● Collected material
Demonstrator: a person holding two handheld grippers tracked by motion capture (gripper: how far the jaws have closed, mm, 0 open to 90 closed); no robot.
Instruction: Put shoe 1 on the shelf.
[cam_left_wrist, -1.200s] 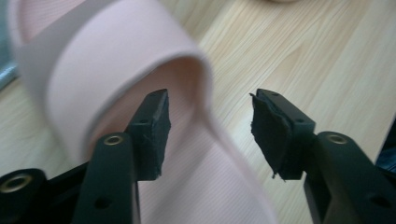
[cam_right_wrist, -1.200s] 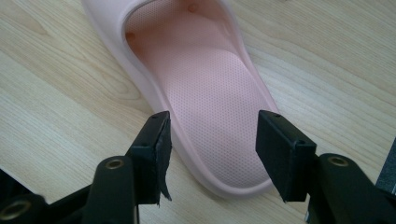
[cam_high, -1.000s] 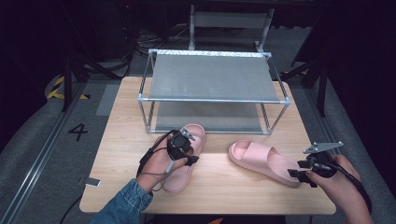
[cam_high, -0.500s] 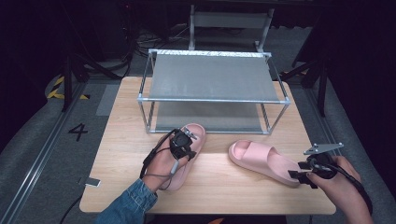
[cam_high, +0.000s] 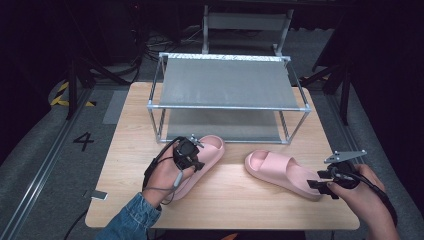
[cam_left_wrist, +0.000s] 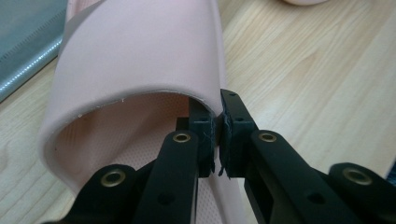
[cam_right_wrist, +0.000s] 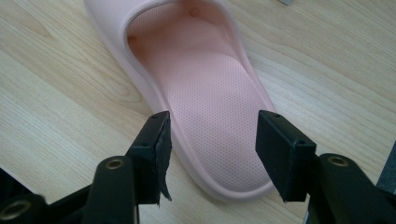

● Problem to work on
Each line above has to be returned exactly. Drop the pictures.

● Solution to the problem
Demonstrator: a person holding two handheld grippers tracked by motion capture (gripper: how far the jaws have closed, mm, 0 open to 90 closed); no robot.
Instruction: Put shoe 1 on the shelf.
[cam_left_wrist, -1.200s] 
[cam_right_wrist, -1.200s] 
[cam_high, -1.000s] 
[cam_high, -0.500s] 
[cam_high, +0.000s] 
[cam_left_wrist, +0.000s] 
[cam_right_wrist, +0.000s] 

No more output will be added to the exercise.